A width of the barrier strip 41 may be greater than, less than, or equal to the width
Tp of the top 420 of the strip-shaped protrusion 42. Referring to FIG. 8, the width
of the top 420 of the strip-shaped protrusion 42 may vary along a length of the strip-shaped
protrusion 42, such as being wider and/or narrower in some portions of the length
of the strip-shaped protrusion 42, as long as it may block the fluid in the first
fluid channel 11. A material of the barrier strip 41 may be the same as or different
from that of the heat transfer plate 2. Referring to FIGS. 2-5, the strip-shaped protrusion
42 may have a cross section of a circle, triangle, or trapezoid, or any other suitable
shapes, as long as it may block the fluid in the first fluid channel 11. Referring
to FIG. 5, the top 420 of the strip-shaped protrusion 42 may have a recess 421. As
a result, a solder may be kept in the recess 421. Although it is shown in FIG. 7 that
the fluid barrier 47 comprises the strip-shaped protrusion 42 and the barrier strip
41, the fluid barrier 47 may only comprise the barrier strip 41.

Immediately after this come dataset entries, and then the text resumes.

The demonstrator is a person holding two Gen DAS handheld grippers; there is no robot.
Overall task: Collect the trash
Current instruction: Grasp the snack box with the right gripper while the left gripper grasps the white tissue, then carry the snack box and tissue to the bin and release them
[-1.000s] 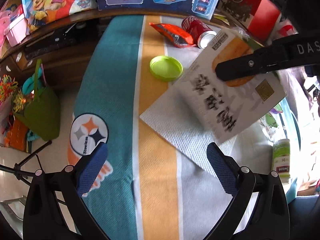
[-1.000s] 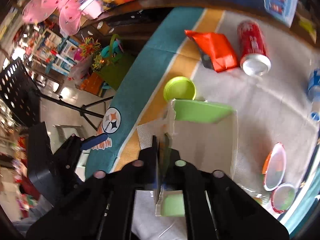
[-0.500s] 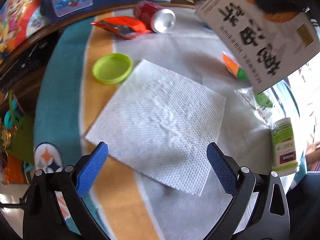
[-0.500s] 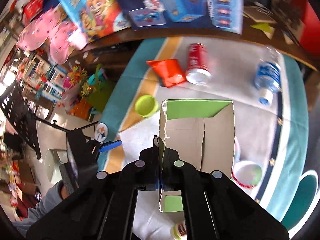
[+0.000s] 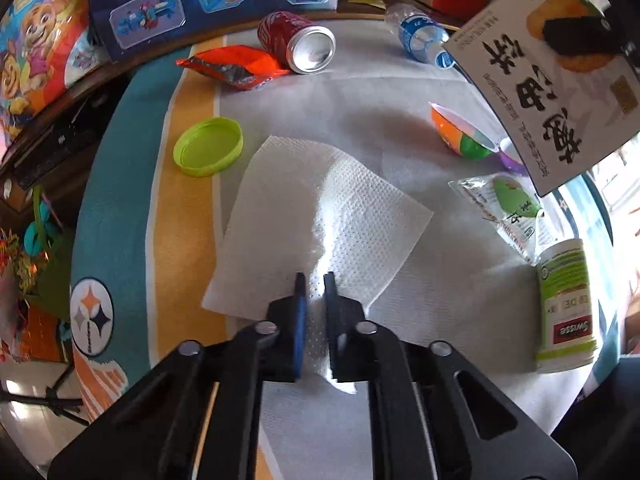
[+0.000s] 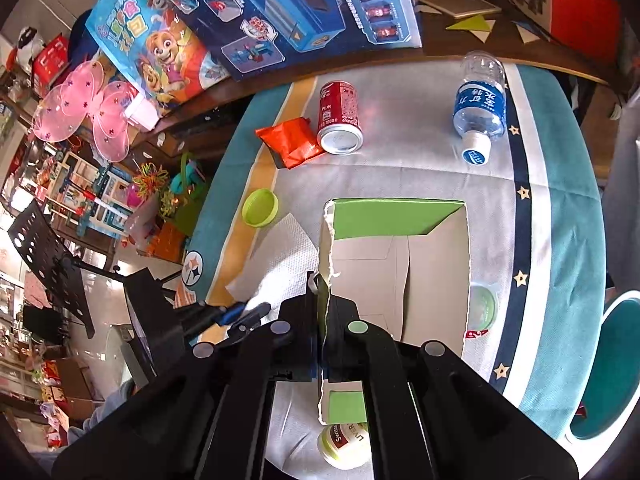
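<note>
One paper towel [image 5: 320, 216], flat on counter [image 5: 360, 120] beside one green lid [image 5: 208, 146]; left gripper [image 5: 312, 280] fingers pinch its near edge. One torn carton [image 6: 400, 264], held aloft edge-on, right gripper [image 6: 326, 284] fingers clamped.

The left gripper [image 5: 312, 280] pinches the near corner of the white paper towel [image 5: 320, 220], its jaws nearly closed on a raised fold; a green lid [image 5: 208, 147] lies beside the towel; a red can [image 5: 298, 40] on its side touches an orange wrapper [image 5: 236, 66]; the right gripper [image 5: 576, 36] holds a printed box [image 5: 548, 92] aloft.
</note>
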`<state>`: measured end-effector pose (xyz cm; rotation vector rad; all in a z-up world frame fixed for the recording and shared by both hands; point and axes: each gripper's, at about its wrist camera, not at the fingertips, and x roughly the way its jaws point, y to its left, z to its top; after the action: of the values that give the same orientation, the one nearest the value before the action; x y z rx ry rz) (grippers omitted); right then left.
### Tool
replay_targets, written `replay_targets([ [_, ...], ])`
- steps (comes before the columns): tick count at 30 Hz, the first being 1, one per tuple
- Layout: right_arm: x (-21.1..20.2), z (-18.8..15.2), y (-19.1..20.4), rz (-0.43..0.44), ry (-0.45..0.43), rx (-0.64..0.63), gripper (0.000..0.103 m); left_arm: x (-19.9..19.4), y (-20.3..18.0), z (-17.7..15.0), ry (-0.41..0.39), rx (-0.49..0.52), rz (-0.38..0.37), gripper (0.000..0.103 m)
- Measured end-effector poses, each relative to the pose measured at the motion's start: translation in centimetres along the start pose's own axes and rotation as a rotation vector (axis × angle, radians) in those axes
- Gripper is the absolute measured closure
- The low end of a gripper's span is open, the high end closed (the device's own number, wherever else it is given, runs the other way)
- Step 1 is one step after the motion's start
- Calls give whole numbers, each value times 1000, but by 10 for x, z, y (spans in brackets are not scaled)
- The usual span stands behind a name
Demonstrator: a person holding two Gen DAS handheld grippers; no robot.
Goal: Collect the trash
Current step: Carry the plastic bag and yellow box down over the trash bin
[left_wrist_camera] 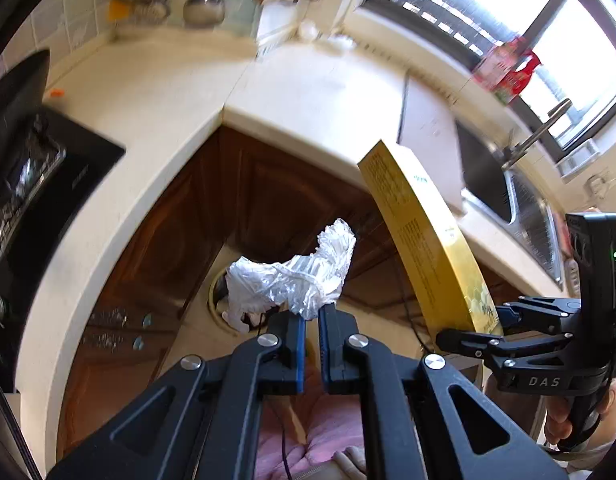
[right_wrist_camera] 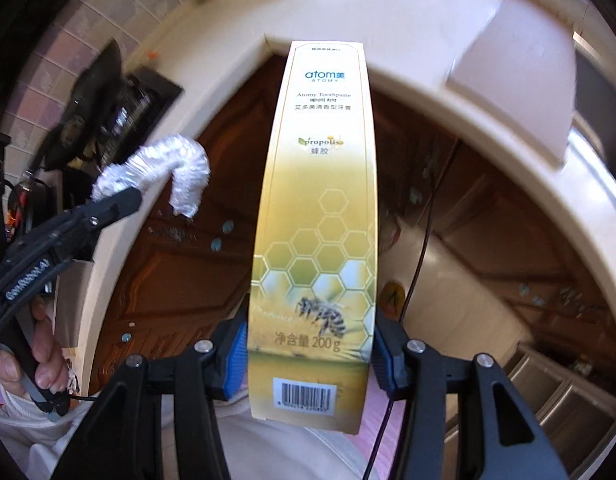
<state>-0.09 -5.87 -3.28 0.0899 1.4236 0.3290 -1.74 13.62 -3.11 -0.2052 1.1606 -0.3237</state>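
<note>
A cream L-shaped countertop (left_wrist_camera: 155, 128) wraps around the scene, with dark wooden cabinet doors (left_wrist_camera: 243, 200) below it and a steel sink (left_wrist_camera: 524, 208) at the far right under the window. Down on the floor in the corner, partly hidden behind the crumpled plastic, sits what looks like a round bin (left_wrist_camera: 219, 300); its opening is mostly blocked from view.

The toothpaste box (right_wrist_camera: 316, 216), a long yellow carton, stands upright in the right gripper (right_wrist_camera: 310, 356), whose blue pads are clamped on its lower end near the barcode. The crumpled plastic wrap (left_wrist_camera: 295, 276), smaller and white, is pinched between the nearly closed fingers of the left gripper (left_wrist_camera: 312, 340), and hangs in the air above the floor corner.

Both pieces appear ready for dropping. To do it well, each gripper should be brought directly over the bin's mouth before opening. The tall box is best tipped end-down so it slides in rather than bridging the rim. The light wrap may cling to the pads, so a full opening would help.
</note>
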Motion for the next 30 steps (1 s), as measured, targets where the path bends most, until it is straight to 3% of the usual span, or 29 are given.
replay_targets([
  [19,-171,15,53,13,-404,-121,52,-165,-47,52,-221,173,-46,99],
  [25,-166,5,64,26,-394,-150,52,-176,-50,40,-238,199,-42,99],
  [30,-117,-4,62,36,-278,-139,52,-128,-35,18,-151,165,-51,99],
])
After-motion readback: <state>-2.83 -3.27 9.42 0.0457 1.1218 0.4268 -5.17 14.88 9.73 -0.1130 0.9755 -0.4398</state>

[0051] Referring to FIGS. 1, 8-13, and 15, in an embodiment of the present invention, at
least one portion of the fluid barrier 47 is configured to have a linear shape. The
at least one portion of the fluid barrier 47 is at an angle of 80-90 degrees relative
to the second direction D2. The fluid barrier 47 may have a linear shape, and the
fluid barrier 47 may at an angle of 80-90 degrees relative to the second direction
D2. In addition, the fluid barrier 47 may have a wavy shape, a broken line shape,
or other suitable shapes in length, in addition to the linear shape. The plate heat
exchanger 100 is positioned such that the second direction D2 is the vertical direction,
and an upper edge 40 of the first fluid barrier structure 4 is lower than a bottom
outer peripheral portion 313 of the outer periphery 311 of the one of the two first
annular sealing portions 310, or the upper edge 40 of the first fluid barrier structure
4 is aligned with the bottom outer peripheral portion 313 of the outer periphery 311
of the one of the two first annular sealing portions 310 in the second direction D2
in a state where the plate heat exchanger 100 is being used. In addition, the fluid
barrier 47 may be horizontal or inclined. Referring to FIG. 11, a lower edge of the
first fluid barrier structure 4 may be aligned with a top outer peripheral portion
314 of the outer periphery 311 of the other one of the two first annular sealing portions
310 in the second direction D2. The lower edge of the first fluid barrier structure
4 may be higher or lower than the top outer peripheral portion 314.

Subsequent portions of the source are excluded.